In my last couple of jobs I have worked ‘across titles,’ which is industry speak for having one person do three people’s work. Publications which had a bloated staff of 22 six or seven years ago now limp along with a skeleton crew of four, most of whom divide their time ‘across titles.’ The reduced staff also have to take on new, often unfamiliar responsibilities. There are digital versions, websites, newsletters, apps, and social networking channels to maintain. The result is that the quality of content drops. That costs you readers, so profits dip still further, and so it continues. It’s a vicious circle.

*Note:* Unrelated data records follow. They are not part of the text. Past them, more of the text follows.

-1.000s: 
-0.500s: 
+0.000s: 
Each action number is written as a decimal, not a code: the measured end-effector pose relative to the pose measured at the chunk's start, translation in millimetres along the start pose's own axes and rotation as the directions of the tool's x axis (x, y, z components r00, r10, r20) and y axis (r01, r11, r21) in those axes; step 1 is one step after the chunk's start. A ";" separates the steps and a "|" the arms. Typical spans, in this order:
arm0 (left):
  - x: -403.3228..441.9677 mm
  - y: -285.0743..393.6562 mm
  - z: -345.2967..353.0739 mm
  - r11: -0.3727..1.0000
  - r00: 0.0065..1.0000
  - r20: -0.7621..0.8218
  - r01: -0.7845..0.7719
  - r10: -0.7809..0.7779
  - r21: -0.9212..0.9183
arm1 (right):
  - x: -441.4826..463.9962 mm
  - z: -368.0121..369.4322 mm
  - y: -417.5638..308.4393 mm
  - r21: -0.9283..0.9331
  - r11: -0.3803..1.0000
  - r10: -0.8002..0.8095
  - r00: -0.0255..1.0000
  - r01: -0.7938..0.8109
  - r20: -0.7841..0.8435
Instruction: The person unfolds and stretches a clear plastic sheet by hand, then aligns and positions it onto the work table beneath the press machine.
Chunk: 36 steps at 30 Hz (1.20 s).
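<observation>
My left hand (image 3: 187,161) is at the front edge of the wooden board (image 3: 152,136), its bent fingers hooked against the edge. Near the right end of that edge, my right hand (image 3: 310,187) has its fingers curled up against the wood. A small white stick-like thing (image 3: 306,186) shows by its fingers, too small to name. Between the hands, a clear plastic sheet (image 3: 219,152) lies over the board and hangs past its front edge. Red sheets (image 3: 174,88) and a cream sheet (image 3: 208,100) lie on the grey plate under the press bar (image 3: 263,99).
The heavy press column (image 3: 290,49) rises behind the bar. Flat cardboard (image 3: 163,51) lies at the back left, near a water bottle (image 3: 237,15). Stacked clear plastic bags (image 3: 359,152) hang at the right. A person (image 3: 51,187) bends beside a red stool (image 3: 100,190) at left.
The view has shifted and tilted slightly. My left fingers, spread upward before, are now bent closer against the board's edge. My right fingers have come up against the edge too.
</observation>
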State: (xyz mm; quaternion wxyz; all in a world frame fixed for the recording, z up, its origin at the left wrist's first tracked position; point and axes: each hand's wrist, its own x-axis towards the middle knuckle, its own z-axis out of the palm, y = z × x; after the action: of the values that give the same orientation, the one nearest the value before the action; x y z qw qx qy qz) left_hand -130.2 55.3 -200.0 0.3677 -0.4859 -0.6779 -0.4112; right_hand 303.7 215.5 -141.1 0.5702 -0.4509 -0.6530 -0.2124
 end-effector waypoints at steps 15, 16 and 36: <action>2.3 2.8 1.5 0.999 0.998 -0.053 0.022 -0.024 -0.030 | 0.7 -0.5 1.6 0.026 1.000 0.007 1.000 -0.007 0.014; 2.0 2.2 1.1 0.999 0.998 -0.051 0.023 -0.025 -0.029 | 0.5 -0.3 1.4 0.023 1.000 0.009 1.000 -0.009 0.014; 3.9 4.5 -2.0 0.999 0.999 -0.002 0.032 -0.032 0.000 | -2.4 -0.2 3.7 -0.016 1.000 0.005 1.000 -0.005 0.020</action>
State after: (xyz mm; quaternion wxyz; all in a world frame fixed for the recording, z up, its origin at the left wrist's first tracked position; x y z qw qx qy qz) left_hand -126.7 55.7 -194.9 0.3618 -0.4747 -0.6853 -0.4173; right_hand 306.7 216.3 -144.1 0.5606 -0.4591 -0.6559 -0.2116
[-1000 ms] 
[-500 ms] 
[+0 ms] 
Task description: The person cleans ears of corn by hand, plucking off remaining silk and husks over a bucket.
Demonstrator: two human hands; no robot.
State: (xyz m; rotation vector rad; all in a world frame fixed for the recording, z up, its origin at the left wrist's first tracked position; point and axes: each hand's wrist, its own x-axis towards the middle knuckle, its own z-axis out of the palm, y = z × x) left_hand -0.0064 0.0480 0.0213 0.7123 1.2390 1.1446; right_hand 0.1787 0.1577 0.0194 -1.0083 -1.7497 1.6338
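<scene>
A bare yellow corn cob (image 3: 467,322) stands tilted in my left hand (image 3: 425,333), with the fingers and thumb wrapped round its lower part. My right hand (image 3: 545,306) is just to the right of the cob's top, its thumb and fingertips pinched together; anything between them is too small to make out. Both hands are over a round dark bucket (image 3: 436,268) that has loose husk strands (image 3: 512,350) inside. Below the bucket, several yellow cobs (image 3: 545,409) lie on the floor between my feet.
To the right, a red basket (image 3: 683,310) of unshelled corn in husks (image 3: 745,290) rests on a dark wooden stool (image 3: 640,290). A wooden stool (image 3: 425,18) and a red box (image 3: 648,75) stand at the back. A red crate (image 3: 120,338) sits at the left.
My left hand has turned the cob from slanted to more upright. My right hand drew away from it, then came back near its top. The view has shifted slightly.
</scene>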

Job descriptions themselves have also become more fluid. Being a staff writer no longer means you are focused on writing copy. Now the role might also take in sub-editing, picture researching, designing, laying out, and any number of other duties, many of which you are not actually trained for. But even working across titles is easier on trade magazines because I can use the same resources and recycle the same material. It just appears in different places.
Perhaps the biggest plus point of all is because the trade press doesn’t chase trends as flagrantly as the consumer sector does, things are much more organized. I know what I will be working on up to a year in advance, which leaves plenty of time to plan and prepare. This all helps the operation move more smoothly, and is just one of the reasons why I will probably stay on the dark side.